The girl was swaying slightly.
“Hey sexy. Vampire. Give the kiddies their candy won’t you please?”
Bzzzzzzzzzzzzzt. Sean could barely hear the doorbell over the music, the ruckus of everyone talking.
Couldn’t they just ignore it?
“There.” She pointed at a candy bowl on the floor next to the door. The skin of her arm where it thrust out of the shiny black of her dress sleeve was painted, silvery white slashed with long drizzles of red — he looked at her again as he grabbed a handful of candy. Her face was painted white, too. But his eyes weren’t on her face. They’d dropped lower, to the black lace gathered in ruffles at her bodice . . .
“Hey sexy yourself,” he said. “What did you say you were supposed to be?”
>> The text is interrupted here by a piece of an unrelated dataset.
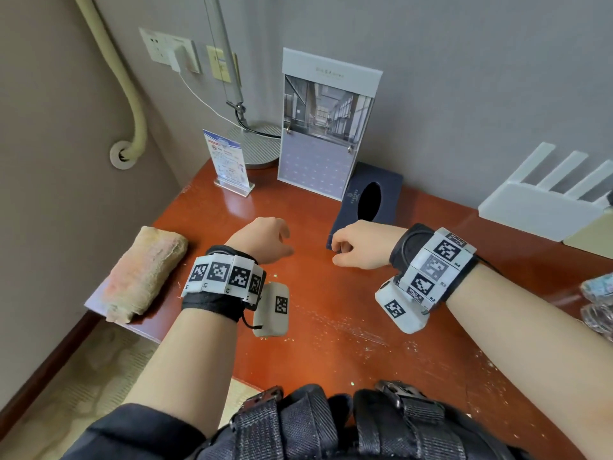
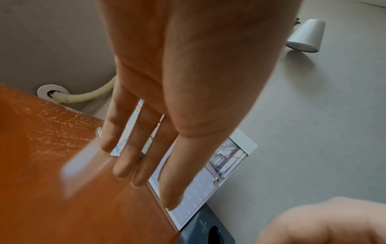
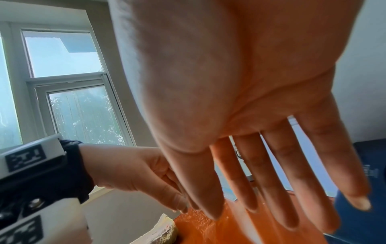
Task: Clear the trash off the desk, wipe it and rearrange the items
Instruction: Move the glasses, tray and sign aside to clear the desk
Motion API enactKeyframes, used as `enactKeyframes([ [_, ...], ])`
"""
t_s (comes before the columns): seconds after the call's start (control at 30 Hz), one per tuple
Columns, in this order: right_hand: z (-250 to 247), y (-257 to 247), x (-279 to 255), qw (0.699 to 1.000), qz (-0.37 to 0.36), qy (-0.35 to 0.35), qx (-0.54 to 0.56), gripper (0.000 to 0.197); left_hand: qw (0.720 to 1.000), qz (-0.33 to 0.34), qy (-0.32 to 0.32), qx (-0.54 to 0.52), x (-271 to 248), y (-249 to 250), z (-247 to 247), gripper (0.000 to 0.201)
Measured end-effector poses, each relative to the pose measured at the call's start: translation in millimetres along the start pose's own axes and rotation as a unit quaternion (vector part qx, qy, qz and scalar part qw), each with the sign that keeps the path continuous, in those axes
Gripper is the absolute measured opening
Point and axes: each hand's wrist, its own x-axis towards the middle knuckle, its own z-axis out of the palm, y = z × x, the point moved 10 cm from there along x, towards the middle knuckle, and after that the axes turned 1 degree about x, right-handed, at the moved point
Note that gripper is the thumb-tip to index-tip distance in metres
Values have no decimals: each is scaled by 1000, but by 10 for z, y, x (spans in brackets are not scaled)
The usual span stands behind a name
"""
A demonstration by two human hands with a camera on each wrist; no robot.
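Both my hands hover over the reddish-brown desk [image 1: 331,333], and neither holds anything. My left hand [image 1: 265,240] has its fingers [image 2: 146,156] loosely extended toward the acrylic sign [image 1: 229,161] and the standing calendar [image 1: 326,127]. My right hand [image 1: 345,250] is just at the near-left corner of the dark blue tissue box [image 1: 368,197]. Its fingers [image 3: 271,189] are spread and relaxed, and I cannot tell whether they touch the box [image 3: 363,181]. A folded, stained cloth [image 1: 146,273] lies at the desk's left edge.
A lamp base [image 1: 258,144] stands behind the sign in the back corner. A white router [image 1: 544,200] sits at the back right, and plastic-wrapped items [image 1: 600,303] lie at the right edge. The desk surface near me is streaked. Walls close off the back and left.
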Motion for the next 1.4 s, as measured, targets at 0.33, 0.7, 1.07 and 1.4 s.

“I’m Death’s Bridesmaid.” She giggled, swaying.
“I liiiiike.” He grinned at her, a leering sloppy grin. He was drunk, too. They all were. They’d started early.
The door stuck a little but he yanked it open finally. Trio of kids stood on the step looking up at him expectantly. A pirate. A gremliny-looking thing. A Harry Potter. Lit by the porch light against the odd quiet of the dark night behind them.
“Trick or treat.”
Sean dripped a bit of candy into three orange pumpkin-shaped buckets.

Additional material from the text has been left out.